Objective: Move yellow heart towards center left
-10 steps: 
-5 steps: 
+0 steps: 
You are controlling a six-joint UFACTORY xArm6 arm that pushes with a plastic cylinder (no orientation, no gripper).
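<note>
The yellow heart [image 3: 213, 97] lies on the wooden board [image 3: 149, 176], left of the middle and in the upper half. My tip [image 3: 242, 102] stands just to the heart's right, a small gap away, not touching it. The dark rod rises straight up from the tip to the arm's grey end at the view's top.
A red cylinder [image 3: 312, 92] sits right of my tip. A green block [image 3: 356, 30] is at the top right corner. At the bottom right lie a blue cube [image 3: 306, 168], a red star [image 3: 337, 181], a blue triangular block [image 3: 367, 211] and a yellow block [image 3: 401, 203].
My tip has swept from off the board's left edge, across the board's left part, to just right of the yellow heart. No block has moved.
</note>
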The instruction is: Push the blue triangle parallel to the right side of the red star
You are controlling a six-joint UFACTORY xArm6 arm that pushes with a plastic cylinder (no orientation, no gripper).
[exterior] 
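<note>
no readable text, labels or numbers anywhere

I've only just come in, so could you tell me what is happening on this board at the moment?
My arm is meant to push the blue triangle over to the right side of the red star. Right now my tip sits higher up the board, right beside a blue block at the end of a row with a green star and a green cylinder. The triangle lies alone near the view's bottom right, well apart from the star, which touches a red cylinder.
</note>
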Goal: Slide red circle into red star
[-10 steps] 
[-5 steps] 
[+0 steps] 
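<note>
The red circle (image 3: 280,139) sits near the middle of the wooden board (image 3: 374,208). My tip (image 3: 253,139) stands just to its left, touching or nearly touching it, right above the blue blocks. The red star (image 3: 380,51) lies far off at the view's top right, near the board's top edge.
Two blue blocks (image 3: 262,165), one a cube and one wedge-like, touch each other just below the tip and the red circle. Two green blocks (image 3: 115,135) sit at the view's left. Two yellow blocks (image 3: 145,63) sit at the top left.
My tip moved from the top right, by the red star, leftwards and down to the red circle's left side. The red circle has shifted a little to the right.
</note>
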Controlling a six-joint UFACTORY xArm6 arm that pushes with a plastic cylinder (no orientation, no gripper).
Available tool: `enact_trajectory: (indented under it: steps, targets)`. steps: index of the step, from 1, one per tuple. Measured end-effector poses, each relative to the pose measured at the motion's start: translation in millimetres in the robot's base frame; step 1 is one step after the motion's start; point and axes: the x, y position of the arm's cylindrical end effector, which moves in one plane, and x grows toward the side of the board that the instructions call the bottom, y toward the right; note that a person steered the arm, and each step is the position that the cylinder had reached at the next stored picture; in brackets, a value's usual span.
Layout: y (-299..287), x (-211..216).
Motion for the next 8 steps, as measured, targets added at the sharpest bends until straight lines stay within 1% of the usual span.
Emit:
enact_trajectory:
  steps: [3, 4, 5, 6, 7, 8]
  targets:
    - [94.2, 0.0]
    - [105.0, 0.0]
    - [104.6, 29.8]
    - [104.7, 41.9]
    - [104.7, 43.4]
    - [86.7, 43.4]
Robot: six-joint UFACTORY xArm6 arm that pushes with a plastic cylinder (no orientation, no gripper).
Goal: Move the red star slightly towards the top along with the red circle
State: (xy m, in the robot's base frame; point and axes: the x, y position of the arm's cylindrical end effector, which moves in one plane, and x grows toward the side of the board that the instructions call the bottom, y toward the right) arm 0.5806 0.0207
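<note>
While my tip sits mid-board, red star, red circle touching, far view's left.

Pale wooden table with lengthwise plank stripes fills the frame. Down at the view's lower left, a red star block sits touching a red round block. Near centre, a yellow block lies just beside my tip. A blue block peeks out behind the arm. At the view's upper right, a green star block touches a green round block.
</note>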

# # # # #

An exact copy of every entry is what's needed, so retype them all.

- _Task response_
Objective: Move yellow heart towards center left
-10 steps: 
-5 steps: 
+0 steps: 
You are controlling a six-joint UFACTORY xArm6 arm that pushes with a plastic cylinder (no orientation, no gripper).
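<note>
The yellow heart [image 3: 213, 97] lies on the wooden board [image 3: 149, 176], left of the middle and in the upper half. My tip [image 3: 242, 102] stands just to the heart's right, a small gap away, not touching it. The dark rod rises straight up from the tip to the arm's grey end at the view's top.
A red cylinder [image 3: 312, 92] sits right of my tip. A green block [image 3: 356, 30] is at the top right corner. At the bottom right lie a blue cube [image 3: 306, 168], a red star [image 3: 337, 181], a blue triangular block [image 3: 367, 211] and a yellow block [image 3: 401, 203].
My tip has swept from off the board's left edge, across the board's left part, to just right of the yellow heart. No block has moved.
</note>
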The instruction is: Push the blue triangle parallel to the right side of the red star
You are controlling a six-joint UFACTORY xArm6 arm that pushes with a plastic cylinder (no orientation, no gripper).
[exterior] 
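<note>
no readable text, labels or numbers anywhere

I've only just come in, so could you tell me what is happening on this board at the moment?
My arm is meant to push the blue triangle over to the right side of the red star. Right now my tip sits higher up the board, right beside a blue block at the end of a row with a green star and a green cylinder. The triangle lies alone near the view's bottom right, well apart from the star, which touches a red cylinder.
</note>
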Goal: Slide red circle into red star
[-10 steps] 
[-5 steps] 
[+0 steps] 
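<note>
The red circle (image 3: 280,139) sits near the middle of the wooden board (image 3: 374,208). My tip (image 3: 253,139) stands just to its left, touching or nearly touching it, right above the blue blocks. The red star (image 3: 380,51) lies far off at the view's top right, near the board's top edge.
Two blue blocks (image 3: 262,165), one a cube and one wedge-like, touch each other just below the tip and the red circle. Two green blocks (image 3: 115,135) sit at the view's left. Two yellow blocks (image 3: 145,63) sit at the top left.
My tip moved from the top right, by the red star, leftwards and down to the red circle's left side. The red circle has shifted a little to the right.
</note>
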Controlling a six-joint UFACTORY xArm6 arm that pushes with a plastic cylinder (no orientation, no gripper).
Available tool: `enact_trajectory: (indented under it: steps, targets)`. steps: index of the step, from 1, one per tuple. Measured end-effector poses, each relative to the pose measured at the motion's start: translation in millimetres in the robot's base frame; step 1 is one step after the motion's start; point and axes: the x, y position of the arm's cylindrical end effector, which moves in one plane, and x grows toward the side of the board that the instructions call the bottom, y toward the right; note that a person steered the arm, and each step is the position that the cylinder had reached at the next stored picture; in brackets, a value's usual span.
Layout: y (-299..287), x (-211..216).
Motion for the next 8 steps, as measured, targets added at the sharpest bends until straight lines stay within 1% of the usual span.
Emit:
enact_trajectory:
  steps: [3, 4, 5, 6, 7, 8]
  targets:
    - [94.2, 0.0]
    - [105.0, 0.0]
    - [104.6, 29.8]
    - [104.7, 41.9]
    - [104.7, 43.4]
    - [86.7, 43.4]
Robot: six-joint UFACTORY xArm6 arm that pushes with a plastic cylinder (no orientation, no gripper).
Goal: Move the red star slightly towards the top along with the red circle
State: (xy m, in the robot's base frame; point and axes: the x, y position of the arm's cylindrical end effector, which moves in one plane, and x grows toward the side of the board that the instructions call the bottom, y toward the right) arm 0.5806 0.0207
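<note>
While my tip sits mid-board, red star, red circle touching, far view's left.

Pale wooden table with lengthwise plank stripes fills the frame. Down at the view's lower left, a red star block sits touching a red round block. Near centre, a yellow block lies just beside my tip. A blue block peeks out behind the arm. At the view's upper right, a green star block touches a green round block.
</note>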

Nothing else remains in this exercise.